Pazar, Ekim 23, 2016

CEHL-İ BASİT'E TEBLİGAT

·   1878'de Kıbrıs'a İngiliz bayrağının çekilmesi hangi anlı şanlı padişah döneminde gerçekleştiği bilinir mi? Nerdeeee... Peki neden ve nasıl yapıldığı biliniyor mu dersiniz, nerde, tarihe 93 harbi diye geçen ve Ruslara karşı kaybedilen büyük savaşın neticesinde imzalanan "Ayestafanos Antlaşması"nın Akdeniz'i de Ruslara açtığını gören başta İngiltere olmak üzere batılı güçlerin yardım ve delaleti ile "Berlin antlaşması" ile kısmen şartlar Osmanlı lehine yumuşatılmış ve bunun diyeti (komisyonu) olarak Kıbrıs Adası anlı şanlı padişah tarafından İngilizlere terk edilmiştir. Kıbrıs Adası o gün bugündür, İngiltere (Birleşik Krallık) tarafından işgal altında tutulmaktadır. Sen şimdi bu gerçekleri örtmek için ne kadar balçığa ihtiyacın olduğunu düşün dur, padişah yalakası tarihçi muhterem... Şimdi bakıyorum bir takım, dahili bedhahlar, "adayı vermedi de üs verdi" gibisinden belden sağlı sollu, arkalı önlü kıvırıp duruyorlar ama konu o kadar ağır ki, kıvırmanın çapının büyüklüğü vahameti örtmeye yetmiyor. Ve ne büyük ve yaman çelişkidir ki, şimdi bu güruh Adana İncirlik üssü için de aynı nakaratları terane etmekte, Allah bunlara akıl, fikir, ahlak ve izan ihsan eylesin, ama Allah bile bunları terk etmiş.
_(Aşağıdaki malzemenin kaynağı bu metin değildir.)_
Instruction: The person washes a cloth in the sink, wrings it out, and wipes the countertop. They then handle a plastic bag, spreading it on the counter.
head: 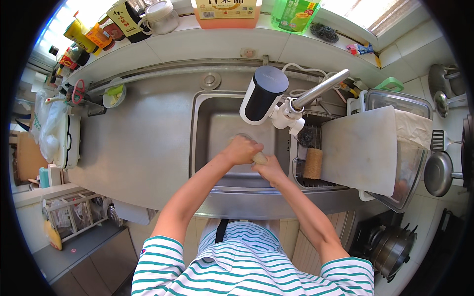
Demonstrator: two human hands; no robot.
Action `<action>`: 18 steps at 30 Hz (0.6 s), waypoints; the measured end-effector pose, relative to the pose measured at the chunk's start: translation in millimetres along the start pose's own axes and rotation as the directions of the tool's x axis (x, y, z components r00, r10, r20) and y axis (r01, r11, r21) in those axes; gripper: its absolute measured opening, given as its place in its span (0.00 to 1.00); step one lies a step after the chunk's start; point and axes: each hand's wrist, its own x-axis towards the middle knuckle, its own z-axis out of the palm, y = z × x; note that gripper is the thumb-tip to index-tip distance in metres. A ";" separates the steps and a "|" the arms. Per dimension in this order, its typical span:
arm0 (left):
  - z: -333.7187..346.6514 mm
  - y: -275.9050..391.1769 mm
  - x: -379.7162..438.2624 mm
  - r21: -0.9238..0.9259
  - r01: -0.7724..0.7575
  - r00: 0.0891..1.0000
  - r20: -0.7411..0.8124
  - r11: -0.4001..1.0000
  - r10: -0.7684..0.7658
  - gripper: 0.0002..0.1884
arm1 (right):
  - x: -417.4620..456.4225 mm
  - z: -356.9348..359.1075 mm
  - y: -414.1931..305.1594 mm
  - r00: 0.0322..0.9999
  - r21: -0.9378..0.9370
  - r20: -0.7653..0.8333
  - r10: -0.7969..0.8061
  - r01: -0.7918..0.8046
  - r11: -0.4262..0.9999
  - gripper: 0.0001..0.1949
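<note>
Over the stainless steel sink point(222, 125), both of my hands grip a pale, twisted-looking bundle point(260, 158), probably a wet cloth. My left hand point(242, 150) closes around its far part, and a greyish bit shows past the knuckles. At the near right end, my right hand point(269, 169) is closed on the same bundle, with the two fists close together. Most of the bundle is hidden inside the fingers. Just beyond the hands stands a white faucet fitting point(287, 115) bearing a black and white water filter point(263, 94).
Right of the sink, a wire rack point(301, 177) holds a loofah sponge point(313, 163) and a dark scourer point(306, 136). A white cutting board point(361, 150) leans beside it. On the steel counter point(140, 144) are a bowl of cut vegetables point(114, 97) and a white appliance point(68, 142). Bottles line the sill.
</note>
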 end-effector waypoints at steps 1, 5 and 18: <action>0.2 -1.0 0.9 0.003 -0.020 1.000 -0.010 1.000 0.020 0.11 | -5.9 -0.4 -11.2 0.994 0.064 0.036 0.104 -0.106 0.992 0.05; 3.1 -5.5 4.7 0.013 -0.072 0.997 -0.032 0.997 0.072 0.10 | -12.0 2.1 -17.8 0.956 0.399 0.186 0.228 -0.286 0.871 0.09; 15.4 18.1 -12.6 -0.497 0.385 0.907 0.047 0.778 -0.419 0.17 | -49.4 -32.8 -23.3 0.974 0.614 0.218 -0.052 -0.096 0.783 0.11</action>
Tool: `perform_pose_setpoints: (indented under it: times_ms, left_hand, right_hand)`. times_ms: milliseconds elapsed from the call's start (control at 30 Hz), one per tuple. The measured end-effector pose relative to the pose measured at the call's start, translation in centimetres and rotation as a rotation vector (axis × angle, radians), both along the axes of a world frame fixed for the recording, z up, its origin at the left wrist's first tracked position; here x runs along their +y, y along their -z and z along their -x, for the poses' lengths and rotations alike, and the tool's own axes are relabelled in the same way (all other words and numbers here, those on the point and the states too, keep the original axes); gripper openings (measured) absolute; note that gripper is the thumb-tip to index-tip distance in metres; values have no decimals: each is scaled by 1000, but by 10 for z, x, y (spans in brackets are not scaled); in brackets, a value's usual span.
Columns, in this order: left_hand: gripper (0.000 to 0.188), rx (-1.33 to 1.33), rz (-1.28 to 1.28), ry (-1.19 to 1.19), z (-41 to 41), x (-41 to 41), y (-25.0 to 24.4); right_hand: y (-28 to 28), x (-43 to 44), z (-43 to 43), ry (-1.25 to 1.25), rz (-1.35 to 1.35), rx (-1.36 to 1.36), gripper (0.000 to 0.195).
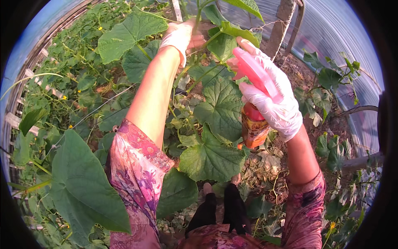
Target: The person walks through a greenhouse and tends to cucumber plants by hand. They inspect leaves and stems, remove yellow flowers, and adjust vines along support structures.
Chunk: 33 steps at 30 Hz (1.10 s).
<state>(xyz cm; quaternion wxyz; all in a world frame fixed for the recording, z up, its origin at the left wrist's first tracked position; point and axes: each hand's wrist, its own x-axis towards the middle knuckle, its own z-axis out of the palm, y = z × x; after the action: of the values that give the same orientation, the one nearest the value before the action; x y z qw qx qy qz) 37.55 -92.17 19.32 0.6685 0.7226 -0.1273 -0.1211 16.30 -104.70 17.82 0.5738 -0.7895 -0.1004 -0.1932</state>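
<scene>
My right hand, in a thin white glove, grips a spray bottle by its pink trigger head. The bottle's orange, patterned body hangs below the palm. At the upper middle, my left hand, gloved too, reaches in behind the upright green stem of a cucumber plant; whether its fingers close on the stem cannot be told. Broad cucumber leaves spread between and below the two hands, and another leaf lies left of my left hand.
A post stands at the upper right before the plastic film wall. A large leaf rises close at the lower left. A thin string crosses the left side. Vines cover the ground at left; dry leaves lie near my feet.
</scene>
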Motion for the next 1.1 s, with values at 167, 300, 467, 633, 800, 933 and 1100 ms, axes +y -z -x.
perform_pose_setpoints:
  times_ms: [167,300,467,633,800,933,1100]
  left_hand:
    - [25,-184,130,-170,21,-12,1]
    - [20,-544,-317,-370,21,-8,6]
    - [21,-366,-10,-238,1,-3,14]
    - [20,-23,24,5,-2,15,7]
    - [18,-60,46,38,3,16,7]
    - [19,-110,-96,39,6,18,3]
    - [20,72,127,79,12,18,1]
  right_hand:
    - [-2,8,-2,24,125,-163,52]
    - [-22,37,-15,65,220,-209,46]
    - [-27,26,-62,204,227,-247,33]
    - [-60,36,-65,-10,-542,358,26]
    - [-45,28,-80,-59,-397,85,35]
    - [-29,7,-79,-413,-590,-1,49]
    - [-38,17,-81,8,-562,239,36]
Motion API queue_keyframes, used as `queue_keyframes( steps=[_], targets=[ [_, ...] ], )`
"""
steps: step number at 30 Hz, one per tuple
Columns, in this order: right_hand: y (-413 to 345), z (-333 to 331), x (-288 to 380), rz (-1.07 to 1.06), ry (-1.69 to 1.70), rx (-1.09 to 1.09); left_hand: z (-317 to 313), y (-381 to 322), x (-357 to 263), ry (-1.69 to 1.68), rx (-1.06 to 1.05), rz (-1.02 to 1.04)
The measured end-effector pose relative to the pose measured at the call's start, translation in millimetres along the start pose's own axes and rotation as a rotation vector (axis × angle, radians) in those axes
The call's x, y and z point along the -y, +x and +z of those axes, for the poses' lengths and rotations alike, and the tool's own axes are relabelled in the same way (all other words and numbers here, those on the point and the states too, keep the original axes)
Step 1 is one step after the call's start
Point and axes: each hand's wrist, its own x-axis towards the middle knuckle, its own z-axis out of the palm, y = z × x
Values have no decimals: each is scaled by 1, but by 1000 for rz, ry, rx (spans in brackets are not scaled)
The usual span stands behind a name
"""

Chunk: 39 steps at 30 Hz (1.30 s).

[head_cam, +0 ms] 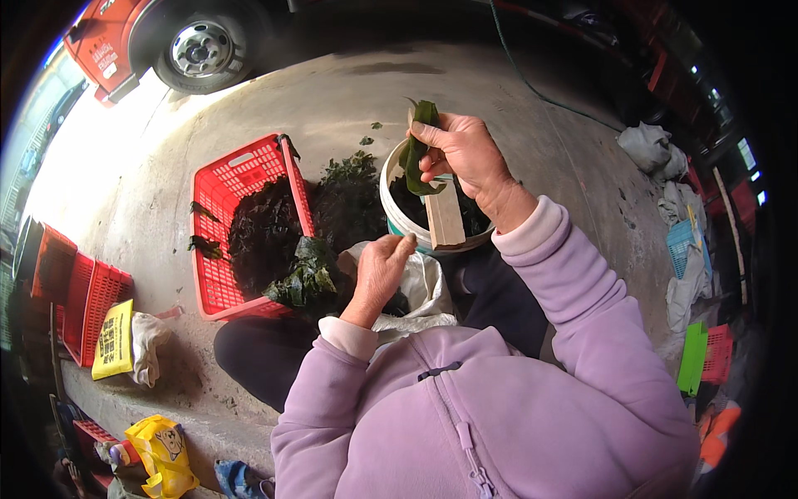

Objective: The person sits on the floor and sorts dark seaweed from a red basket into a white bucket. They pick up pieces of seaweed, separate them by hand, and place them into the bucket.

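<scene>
My right hand (467, 153) pinches a strip of dark green seaweed (416, 162) above a white bucket (390, 209). A wooden board (445, 218) rests on the bucket's near rim, and dark seaweed lies inside. Below and left of the board, my left hand (381, 271) has its fingers curled and thumb raised. Whether anything is in it is hidden. Under that hand stands a white woven sack (430, 280) between my legs. To the left, a red plastic basket (209, 280) lies tipped, with a heap of dark seaweed (265, 231) in it and spilling out towards the bucket.
Small seaweed scraps (366, 141) lie on the concrete floor (330, 112). A red truck's wheel (202, 50) is at the far left. Red crates (103, 296) and a yellow bag (163, 455) sit at left; grey sacks (645, 146) and a green hose (530, 87) are at right.
</scene>
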Motion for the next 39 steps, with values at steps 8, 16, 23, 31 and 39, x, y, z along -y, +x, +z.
queue_keyframes(
  steps=[8, 16, 23, 31, 39],
  targets=[
    [-9, 15, -13, 236, 320, -12, 14, 4, -22, -1164, 364, 113],
    [-49, -12, -86, 486, 578, -158, -7, 20, 13, -1327, -44, 16],
    [-57, -22, -123, 410, 388, -248, -11, 15, 25, -1127, -103, -191],
    [-53, -12, -104, -535, -339, 191, -16, 11, -5, -548, 283, -192],
    [-42, -17, -122, -190, -105, 365, -14, 9, -18, -398, 275, -155]
  ],
)
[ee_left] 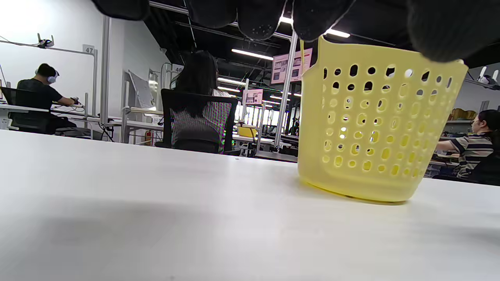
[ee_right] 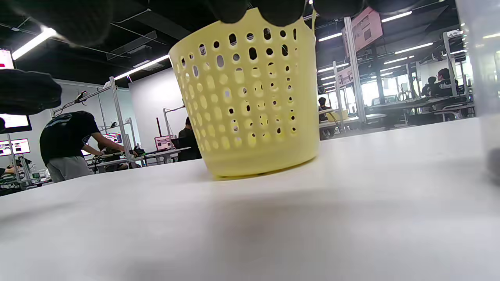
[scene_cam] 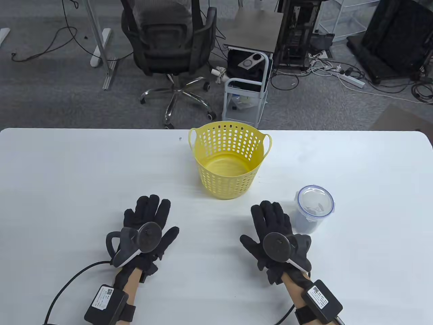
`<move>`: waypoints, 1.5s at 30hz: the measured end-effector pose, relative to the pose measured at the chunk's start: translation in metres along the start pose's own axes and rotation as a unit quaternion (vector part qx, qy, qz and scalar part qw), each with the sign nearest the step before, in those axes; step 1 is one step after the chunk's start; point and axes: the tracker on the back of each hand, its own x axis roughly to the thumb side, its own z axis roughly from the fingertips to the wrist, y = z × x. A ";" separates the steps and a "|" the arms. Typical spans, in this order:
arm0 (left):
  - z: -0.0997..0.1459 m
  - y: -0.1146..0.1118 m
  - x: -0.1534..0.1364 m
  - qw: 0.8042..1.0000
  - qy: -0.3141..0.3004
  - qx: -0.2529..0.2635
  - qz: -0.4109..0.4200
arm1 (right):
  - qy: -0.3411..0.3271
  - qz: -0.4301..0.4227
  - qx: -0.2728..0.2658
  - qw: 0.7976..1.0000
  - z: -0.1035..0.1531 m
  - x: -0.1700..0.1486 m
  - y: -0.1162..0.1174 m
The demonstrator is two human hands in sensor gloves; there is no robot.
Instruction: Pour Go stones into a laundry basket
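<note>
We see the lidded jar [scene_cam: 314, 209] of Go stones upright on the worktop [scene_cam: 67, 176] just beside our right hand [scene_cam: 275, 238], nearer than the left hand [scene_cam: 147, 226], both hands' fingers flat, spread, holding nothing, basket [scene_cam: 230, 159] ahead between them.

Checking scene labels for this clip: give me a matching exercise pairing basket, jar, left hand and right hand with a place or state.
Things:
1. basket
2. jar
3. left hand
4. right hand

Descriptions:
A. flat on the table, just left of the jar
B. clear, lid on, right of the basket
C. yellow, upright, nothing inside
D. flat on the table, nothing beside it

Pairs: 1-C, 2-B, 3-D, 4-A
</note>
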 end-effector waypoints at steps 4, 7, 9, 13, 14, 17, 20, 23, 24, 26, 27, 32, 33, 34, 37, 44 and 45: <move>0.000 0.000 0.002 1.000 -0.004 0.000 -0.003 | 0.003 -0.005 -0.003 1.000 -0.001 -0.001 0.000; 0.000 0.000 0.002 1.000 -0.004 0.002 -0.003 | 0.007 -0.010 -0.002 1.000 -0.002 -0.002 -0.001; 0.001 -0.001 0.002 1.000 -0.003 0.002 0.000 | 0.010 -0.011 -0.005 1.000 -0.002 -0.003 -0.003; 0.001 -0.001 0.003 1.000 -0.005 -0.002 0.001 | 0.007 -0.006 -0.026 1.000 -0.006 -0.003 -0.012; 0.001 -0.001 0.004 1.000 -0.005 -0.002 0.000 | 0.008 -0.004 -0.032 0.999 -0.006 -0.004 -0.014; 0.002 -0.001 0.005 1.000 -0.009 0.001 0.001 | 0.019 -0.005 -0.062 0.998 -0.009 -0.007 -0.027; 0.002 -0.002 0.006 1.000 -0.009 -0.004 0.003 | 0.038 -0.001 -0.090 0.995 -0.010 -0.016 -0.039; 0.003 -0.003 0.006 1.000 -0.009 -0.007 0.002 | 0.077 -0.005 -0.110 0.991 -0.012 -0.033 -0.051; 0.003 -0.003 0.007 1.000 -0.009 -0.008 0.002 | 0.083 -0.005 -0.113 0.990 -0.012 -0.036 -0.052; 0.003 -0.003 0.007 1.000 -0.009 -0.010 0.003 | 0.106 0.001 -0.123 0.987 -0.013 -0.048 -0.056; 0.003 -0.003 0.007 1.000 -0.009 -0.011 0.003 | 0.119 0.007 -0.124 0.985 -0.013 -0.054 -0.057; 0.004 -0.004 0.008 1.000 -0.009 -0.014 0.001 | 0.180 0.014 -0.113 0.977 -0.013 -0.081 -0.058; 0.004 -0.004 0.008 1.000 -0.009 -0.015 0.001 | 0.193 0.015 -0.111 0.975 -0.013 -0.086 -0.058; 0.004 -0.004 0.008 1.000 -0.008 -0.016 0.001 | 0.201 0.015 -0.110 0.973 -0.013 -0.089 -0.057; 0.004 -0.004 0.008 1.000 -0.008 -0.019 0.001 | 0.226 0.014 -0.110 0.968 -0.013 -0.100 -0.055; 0.004 -0.004 0.009 1.000 -0.009 -0.022 0.002 | 0.254 -0.006 -0.096 0.962 -0.012 -0.113 -0.050; 0.004 -0.004 0.010 1.000 -0.009 -0.022 0.001 | 0.252 -0.010 -0.093 0.963 -0.012 -0.113 -0.050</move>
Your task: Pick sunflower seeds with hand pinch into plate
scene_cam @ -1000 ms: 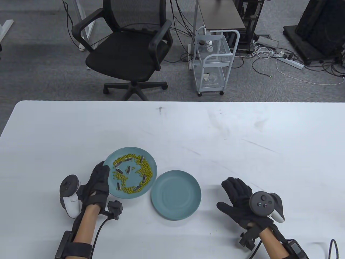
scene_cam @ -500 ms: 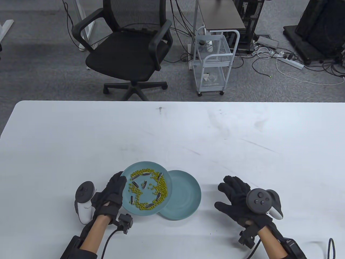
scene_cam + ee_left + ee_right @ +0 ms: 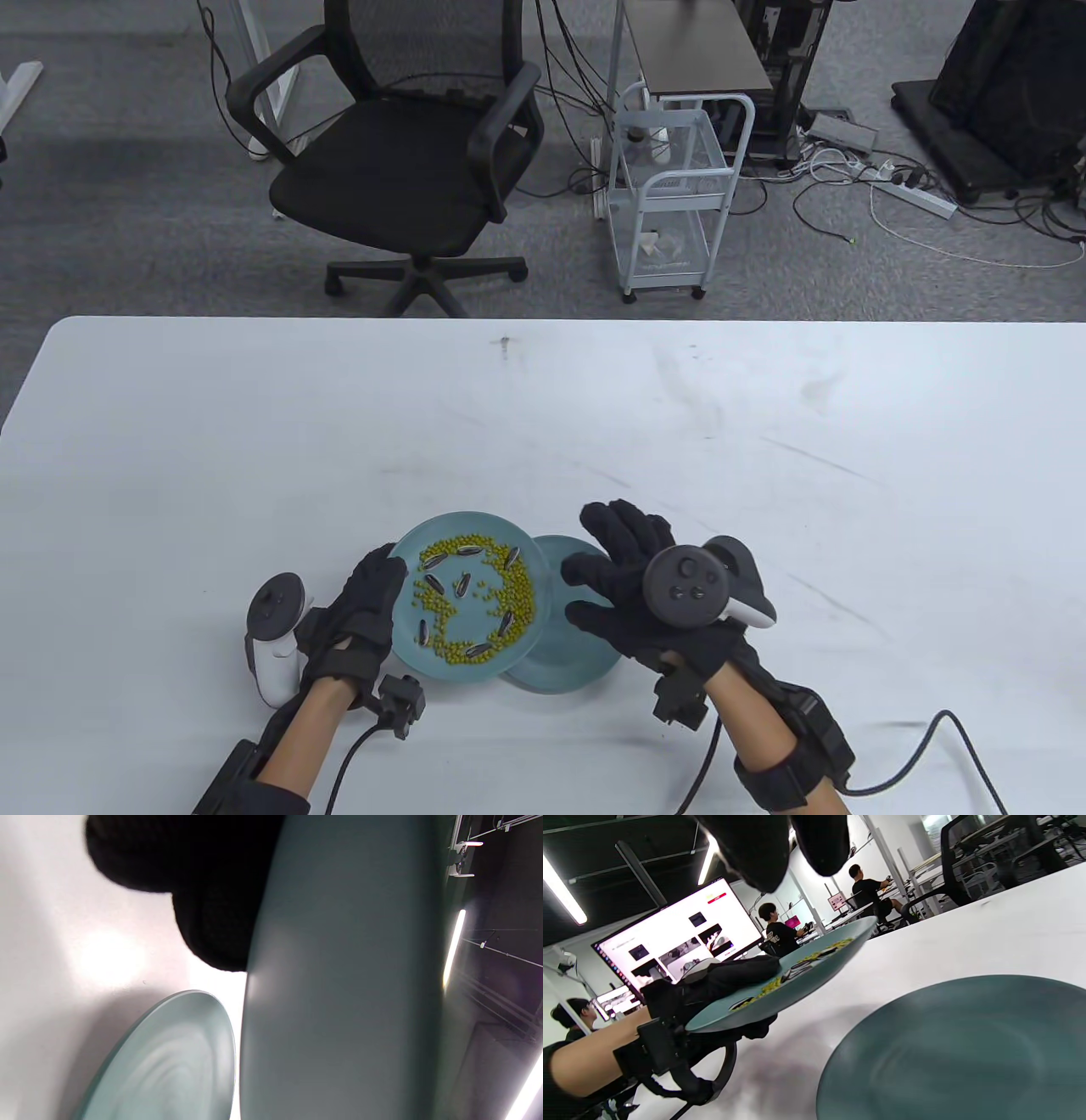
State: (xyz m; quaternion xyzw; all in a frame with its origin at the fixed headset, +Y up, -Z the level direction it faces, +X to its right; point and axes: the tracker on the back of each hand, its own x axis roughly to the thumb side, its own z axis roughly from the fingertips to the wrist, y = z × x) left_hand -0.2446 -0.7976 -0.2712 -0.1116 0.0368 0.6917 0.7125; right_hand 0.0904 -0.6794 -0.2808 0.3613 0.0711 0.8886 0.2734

·  Yere göğe sığdırılamayan, bugünden yarına öykünülerek Canım Yurdumun uçuşa geçeceği dönem diye süslenerek sunulan dönemin en büyük defosu, devletin ve ekonomisinin iflası ve kaynaklarına haciz konulmasına rıza gösterilen durum anlamına gelen yöneticilerin yani karar vericilerinin tamamen kefere takımından oluştuğu bilinen "Duyun-u umumiye" (borçlar idaresi) hikmetinden sual olunmaz hangi padişah dönemine rastlamıştır. Bilinir mi, bilinir şüphesiz. Peki neden bilinmiyor numarasına yatılır, onu da vatandaş düşünmeli, gayri... Peki, kelime manası "borçlar idaresi" olan duyun-u umumiye (Düyun-u Umumiye-i Osmaniye Varidat-ı Muhassasa İdaresi) gerçekte ne idi; şimdilerde tukaka edilmeye çalışılan "Lozan antlaşması" ile tarihin çöp sepetine atılan bu kurum, Osmanlı idaresinin kılıç ile dengede tutulan maliyesinin, kılıçtan tüfenge geçemeyen hale düşünce de, kaynak yaratılamayınca ilk başlarda bir maharet imiş gibi görünen borçlanmanın bilahare devletin başına bela olması ve devletin yönetimine de kefere takımın geçmesi ile sonuçlanan bir uygulamadır... Peki hangi dönemde bu uygulamaya geçilmiştir, şimdilerde konuşula konuşula bitirilemeyen, oysa ciddi manada kayda değer olduğu çok tartışmalı olan padişah hazretleri dönemindedir.
Peki; yukarıda verilen 2 maddede olanlarla kurtarabilmişmidir kendisi, "Devlet-i Ali Osmaniye"yi, zinhar... Adım adım her cephede, her alanda tel tel dökülmeye başlamıştır. Buyrun,
·      Tunus Fransızlar tarafından hangi yere göğe sığdırılamayan padişah döneminde gerçekleşmiştir.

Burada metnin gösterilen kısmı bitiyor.